La gare routière de Biyem-Assi dans la clandestinité

AMENAGEMENT URBAIN

Une gare routière dans la clandestinité

Les agences du carrefour Biyem-Assi drainent une foule importante de passagers. Le déguerpissement annoncé par la Communauté urbaine de Yaoundé tarde à arriver.

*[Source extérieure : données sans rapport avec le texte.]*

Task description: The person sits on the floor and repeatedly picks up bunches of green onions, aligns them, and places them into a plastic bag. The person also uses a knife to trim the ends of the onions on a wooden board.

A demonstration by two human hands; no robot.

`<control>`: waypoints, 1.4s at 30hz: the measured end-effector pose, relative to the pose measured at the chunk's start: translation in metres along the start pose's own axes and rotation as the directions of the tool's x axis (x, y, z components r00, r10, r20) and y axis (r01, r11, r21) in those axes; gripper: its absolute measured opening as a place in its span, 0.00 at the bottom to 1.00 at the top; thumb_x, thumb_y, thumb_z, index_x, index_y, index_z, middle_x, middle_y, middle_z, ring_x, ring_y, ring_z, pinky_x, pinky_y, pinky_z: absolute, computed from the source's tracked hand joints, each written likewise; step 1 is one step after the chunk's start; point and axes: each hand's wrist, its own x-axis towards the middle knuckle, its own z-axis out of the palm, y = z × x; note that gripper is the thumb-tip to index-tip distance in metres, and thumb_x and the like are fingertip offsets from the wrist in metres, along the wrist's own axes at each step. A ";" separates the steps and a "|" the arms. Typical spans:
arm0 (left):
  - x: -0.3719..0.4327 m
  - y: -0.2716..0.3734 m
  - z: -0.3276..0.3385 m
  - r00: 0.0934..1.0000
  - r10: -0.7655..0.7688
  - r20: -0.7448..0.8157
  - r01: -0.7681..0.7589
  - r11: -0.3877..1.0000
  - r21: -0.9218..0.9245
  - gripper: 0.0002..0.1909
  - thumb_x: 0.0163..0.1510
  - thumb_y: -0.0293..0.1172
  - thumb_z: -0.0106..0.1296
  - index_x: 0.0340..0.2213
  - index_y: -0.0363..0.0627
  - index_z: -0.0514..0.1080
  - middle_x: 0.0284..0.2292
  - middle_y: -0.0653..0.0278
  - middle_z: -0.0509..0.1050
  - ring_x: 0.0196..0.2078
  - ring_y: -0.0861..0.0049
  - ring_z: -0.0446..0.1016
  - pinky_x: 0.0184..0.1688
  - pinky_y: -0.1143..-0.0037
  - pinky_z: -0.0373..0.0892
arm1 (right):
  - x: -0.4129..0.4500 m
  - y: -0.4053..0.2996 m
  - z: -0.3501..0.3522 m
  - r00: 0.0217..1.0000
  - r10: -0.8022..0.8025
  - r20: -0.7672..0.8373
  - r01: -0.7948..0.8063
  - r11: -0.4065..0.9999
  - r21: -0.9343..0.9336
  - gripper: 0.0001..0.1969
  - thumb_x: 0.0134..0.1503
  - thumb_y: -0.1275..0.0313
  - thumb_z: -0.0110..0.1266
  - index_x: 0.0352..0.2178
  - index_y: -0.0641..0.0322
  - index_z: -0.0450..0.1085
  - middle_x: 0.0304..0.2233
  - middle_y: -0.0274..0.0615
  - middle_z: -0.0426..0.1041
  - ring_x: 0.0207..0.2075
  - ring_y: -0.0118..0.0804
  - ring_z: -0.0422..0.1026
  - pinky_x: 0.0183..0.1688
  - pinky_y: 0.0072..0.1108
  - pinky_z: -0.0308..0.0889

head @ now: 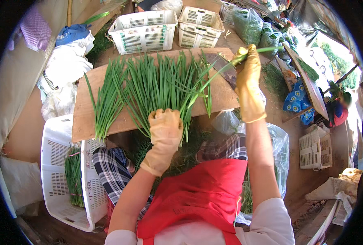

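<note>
A wide spread of green garlic chives (pixel 160 79) lies on a wooden board (pixel 221 99) before me, their leaf tips pointing away. My left hand (pixel 166 128), in a yellowish rubber glove, is closed around their lower ends at the board's near edge; the fingers hide part of the stems. Raised over the board's right end, my right hand (pixel 250 73) wears a matching glove. It pinches a green stalk (pixel 216 73), which slants down left to the pile and sticks out right of the fingers. A smaller bunch of chives (pixel 108 101) lies apart at the left.
By my left leg stands a white plastic crate (pixel 54 147) holding tied chives (pixel 73 174). More crates (pixel 144 32) stand beyond the board, beside filled plastic bags (pixel 248 26). Clear plastic sheeting (pixel 279 147) is at my right. Another person (pixel 340 114) sits farther right near a tilted board (pixel 307 81).
</note>
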 end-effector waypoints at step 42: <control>0.011 -0.035 0.004 0.909 0.400 0.120 -0.323 0.856 -0.404 0.21 0.49 0.40 0.56 0.45 0.47 0.72 0.57 0.59 0.62 0.62 0.58 0.56 0.59 0.47 0.51 | 0.120 0.201 0.065 0.744 0.631 0.220 0.060 0.265 -0.962 0.10 0.61 0.66 0.47 0.34 0.57 0.75 0.19 0.28 0.74 0.11 0.19 0.62 0.12 0.14 0.53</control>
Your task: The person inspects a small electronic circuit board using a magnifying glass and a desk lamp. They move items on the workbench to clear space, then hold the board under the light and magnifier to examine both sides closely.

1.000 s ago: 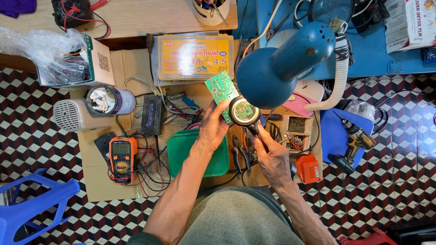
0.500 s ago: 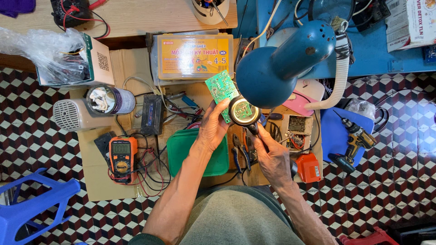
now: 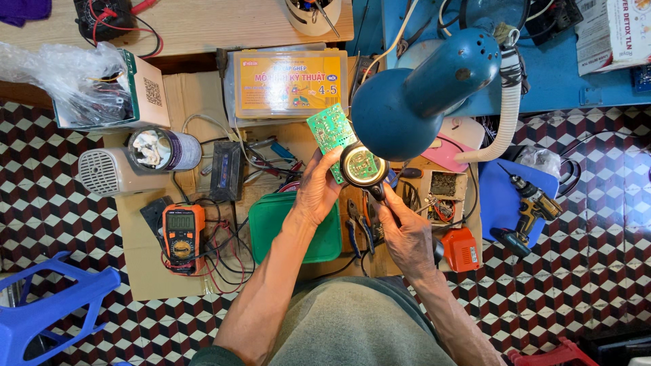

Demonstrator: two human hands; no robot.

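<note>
Green and studded with small parts, the circuit board [image 3: 328, 130] is held up at a tilt over the middle of the cluttered counter [image 3: 139, 271], just under the shade of the blue desk lamp [image 3: 413, 95]. The left hand [image 3: 317, 191] has it by the lower edge, fingers [image 3: 333, 158] clamped on the board. Touching that same edge from this angle is a round magnifying glass [image 3: 363, 166], its black handle gripped in the right hand [image 3: 405, 234], fingers closed round it.

Both forearms rise from the lap, bent at the elbow, wrists cocked inward so the two hands nearly meet. The grip on the board looks like thumb against fingertips only, though the thumb is mostly hidden, so I can't be sure how firm it is.

A slip there seems the main risk: the board could drop onto the green tray [image 3: 293, 230] or the pliers [image 3: 359, 230] lying below. The lens rim might also knock a component if the hands drift closer, and the lamp shade sits near enough to bump. An orange multimeter [image 3: 182, 234] with tangled leads lies off to the left.
</note>
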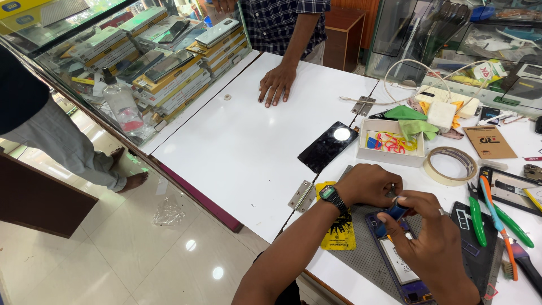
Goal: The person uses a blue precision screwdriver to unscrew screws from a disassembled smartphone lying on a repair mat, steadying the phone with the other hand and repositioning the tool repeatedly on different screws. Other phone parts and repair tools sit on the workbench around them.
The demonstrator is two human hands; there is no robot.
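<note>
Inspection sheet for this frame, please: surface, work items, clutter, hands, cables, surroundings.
Surface: white counter, grey mat at the near edge.
Work items: opened phone on the mat; blue tool over it.
Clutter: tape roll, small box, black phone, green pliers.
Hands: left hand rests by the phone; right hand pinches the tool.
Cables: white cable coiled behind the box.
Surroundings: another person's hand on the counter; glass showcase.

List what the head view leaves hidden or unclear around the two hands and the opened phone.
- Opened phone: its upper end is covered by the right hand.
- Blue tool: its tip is hidden behind the right fingers.
- Left hand: its fingertips are curled under; what they touch is unseen.
- Grey mat: cut off by the bottom edge.
- Phone's inner parts: too small to tell.
</note>
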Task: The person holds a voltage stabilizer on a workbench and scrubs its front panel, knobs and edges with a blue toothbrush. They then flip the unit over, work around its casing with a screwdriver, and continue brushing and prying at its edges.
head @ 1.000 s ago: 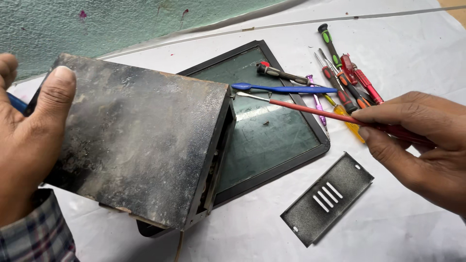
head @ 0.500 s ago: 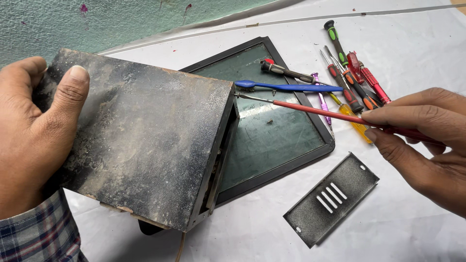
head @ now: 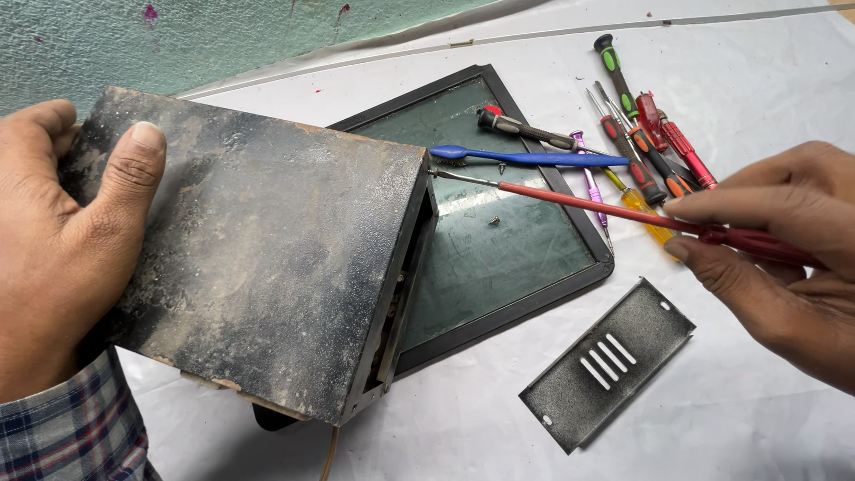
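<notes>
**Q:** Two hands are in view — what does each one hold, starting from the left?

**A:** The left hand [head: 62,258] grips a dusty dark metal box [head: 258,267] by its far end, thumb pressed flat on the top panel and palm wrapped around the edge. A checked sleeve [head: 62,432] shows at the wrist. The box is tilted, its open right-hand side facing the middle of the white surface [head: 730,436].

**Q:** What lies under and beside the box?

**A:** A black-framed pane of greenish glass [head: 508,249] lies flat on the surface, partly covered by the box. A small screw [head: 492,220] rests on the glass. A blue toothbrush [head: 530,158] lies across the pane's upper part, bristle end towards the box.

**Q:** And further right?

**A:** A long red screwdriver [head: 614,207] runs across the pane, its metal tip right at the upper corner of the box's open side. The right hand [head: 784,258] closes around its handle, thumb and fingers pinched on it. Above that hand, a loose cluster of screwdrivers [head: 646,134] with red, green, orange, yellow and purple handles lies on the surface, some overlapping the pane's right edge. A darker one sits on the glass near the toothbrush. Below the right hand, just beside the pane's lower corner, lies a flat dark metal plate with four slots [head: 610,361].
</notes>
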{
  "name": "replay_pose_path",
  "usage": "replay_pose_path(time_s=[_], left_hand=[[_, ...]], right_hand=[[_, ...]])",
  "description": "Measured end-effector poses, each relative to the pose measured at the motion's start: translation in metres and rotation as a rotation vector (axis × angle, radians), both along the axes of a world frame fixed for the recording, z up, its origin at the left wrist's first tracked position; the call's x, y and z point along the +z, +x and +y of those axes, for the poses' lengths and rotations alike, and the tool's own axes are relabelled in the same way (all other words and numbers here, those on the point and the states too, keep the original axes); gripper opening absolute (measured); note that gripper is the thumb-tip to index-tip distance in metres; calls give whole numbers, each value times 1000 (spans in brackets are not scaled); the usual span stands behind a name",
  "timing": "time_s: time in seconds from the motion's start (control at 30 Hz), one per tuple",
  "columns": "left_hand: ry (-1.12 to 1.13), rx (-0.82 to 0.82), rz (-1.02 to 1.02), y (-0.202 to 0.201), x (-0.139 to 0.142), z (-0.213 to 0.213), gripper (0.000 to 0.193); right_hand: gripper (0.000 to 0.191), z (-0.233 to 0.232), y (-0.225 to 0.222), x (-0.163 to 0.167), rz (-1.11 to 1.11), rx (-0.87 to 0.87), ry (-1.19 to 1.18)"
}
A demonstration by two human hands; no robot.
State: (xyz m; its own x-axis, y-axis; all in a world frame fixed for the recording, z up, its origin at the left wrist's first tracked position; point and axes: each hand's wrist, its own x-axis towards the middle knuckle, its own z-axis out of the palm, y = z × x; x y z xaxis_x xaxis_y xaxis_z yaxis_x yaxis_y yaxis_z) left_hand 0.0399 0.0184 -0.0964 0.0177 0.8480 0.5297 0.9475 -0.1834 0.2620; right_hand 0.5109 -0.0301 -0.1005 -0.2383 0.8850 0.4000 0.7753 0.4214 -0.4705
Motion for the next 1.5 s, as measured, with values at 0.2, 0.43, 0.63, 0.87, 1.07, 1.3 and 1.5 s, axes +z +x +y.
replay_pose_path(time_s=[0.2,0.43,0.63,0.87,1.07,1.3,1.5], left_hand=[[-6,-6,5,2,0,1,64],[-118,20,-97,13,11,-2,72],[-57,-35,-4,12,10,-1,68],[-35,-33,-11,9,8,-2,65],[-72,-6,-69,7,7,-1,69],[-56,-12,-83,5,5,-1,68],[-44,14,-59,3,3,-2,71]], right_hand=[[24,4,16,-14,16,-6,-46],[38,18,37,-27,174,-7,-337],[29,17,49,-32,196,-25,-396],[26,25,63,-41,222,63,-278],[46,26,58,-46,142,-202,-457],[35,21,58,-39,217,31,-352],[27,28,65,-46,133,-14,-381]])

Le tronçon de route allant du lieu dit Biscuiterie au carrefour Biyem-Assi est particulièrement bruyant en soirée. Les trottoirs et la chaussée semblent insuffisants pour le flot de bus, cars, taxis, mototaxis et piétons. De grands bus stationnés sur les trottoirs ne facilitent pas la circulation. Ces bus appartiennent à une dizaine d’agences de voyages installée sur cet axe. Elles desservent les voyageurs à destination des provinces de l’Ouest et du Nord-Ouest. Au grand bonheur des populations des quartiers périphériques que sont Mendong, Simbock, Etoug-Ebe, Obili… Ces agences se sont spécialisées dans les voyages de nuit. Des « chargeurs », comme on les appelle ici, foncent sur tous les véhicules qui garent dans les parages. « Mon frère c’est Dschang ? Viens chez nous, je vais te faire le prix », lance l’un deux.
« A partir de 17h, le tronçon de route Melen- Biyem Assi est quasi impraticable. Vous pouvez mettre plus de 30 minutes pour parcourir une distance de 200m », se plaint un taximan. Devant lui, un bus de l’agence Azinmeda négocie l’entrée dans son parking. La présence des agences a entraîné une foule de commerçants. Les vendeurs profitent du fonctionnement de la « gare » pour prolonger leurs activités jusqu’à minuit. Dans les boulangeries ouvertes à proximité du site, les voyageurs se bousculent pour s’acheter des provisions. Sur les raisons qui les amènent à Biyem-Assi, les avis sont partagés. Pour Germain, « les agence de voyages d’ici sont proches de nous par rapport à ceux de Tongolo». Hermine quant à elle parle de sécurité et de confiance. « J’ai confiance aux chauffeurs de Biyem-Assi. C’est pourquoi je me rends toujours ici lorsque je voyage pour l’Ouest. C’est une question de sécurité », confie-t-elle.

La gare routière au maquis
Au regard de leur engouement, ces passagers semblent tous ignorer que cette gare routière vit ses derniers jours. Depuis le 28 décembre 2007, le délégué du Gouvernement auprès de la Communauté urbaine de Yaoundé (Cuy), Gilbert Tsimi Evouna, a sommé les agences de transport exerçant au Carrefour Biyem-Assi de déguerpir. D’après la circulaire qui porte le message, ceux-ci avaient jusqu’au 02 janvier dernier pour s’exécuter. La Cuy « nous reproche de provoquer des embouteillages intempestifs », indique Tonfack Charles, responsable de l’agence de voyage Azinmeda. « Le délégué du gouvernement nous demande d’aller dans les gares routières appropriées. Je me suis rendu à la gare d’Etoudi. Mais il y déjà des problèmes avec les travaux effectués sur la route. Je me suis également rendu à la gare routière de Mimboman et il n’y avait pas d’espace pour accueillir mes installations. Je me demande quelle est la gare routière que Monsieur le délégué du Gouvernement nous demande d’occuper », ajoute-t-il.
Les exploitants des débits de boisson, propriétaires d’espaces mis en location aux agences sont dans le désarroi. Pour le chef de l’agence Vatican, Temo Henri, la présence des cars de transport assurant la ligne de l’Ouest, est indispensable à Biyem-Assi. « Les populations des quartiers Simbock, Mendong, Etoug-Ebe… ne peuvent pas supporter d’aller emprunter les cars de transport à Olembé. C’est trop pénible», explique-t-il. Et de défendre ses confrères : « nous ne sommes pas responsables des accusations portées contre nous. C’est parce que les routes sont étroites qu’il y’a l’embouteillage ». En attendant que Tsimi Evouna monte d’un cran, les agences de voyages sont entrées dans la clandestinité. Pas l’ombre d’un bus au Carrefour Biyem-Assi en journée. Les parkings sont vides. Tout le contraire de l’ambiance en nocturne.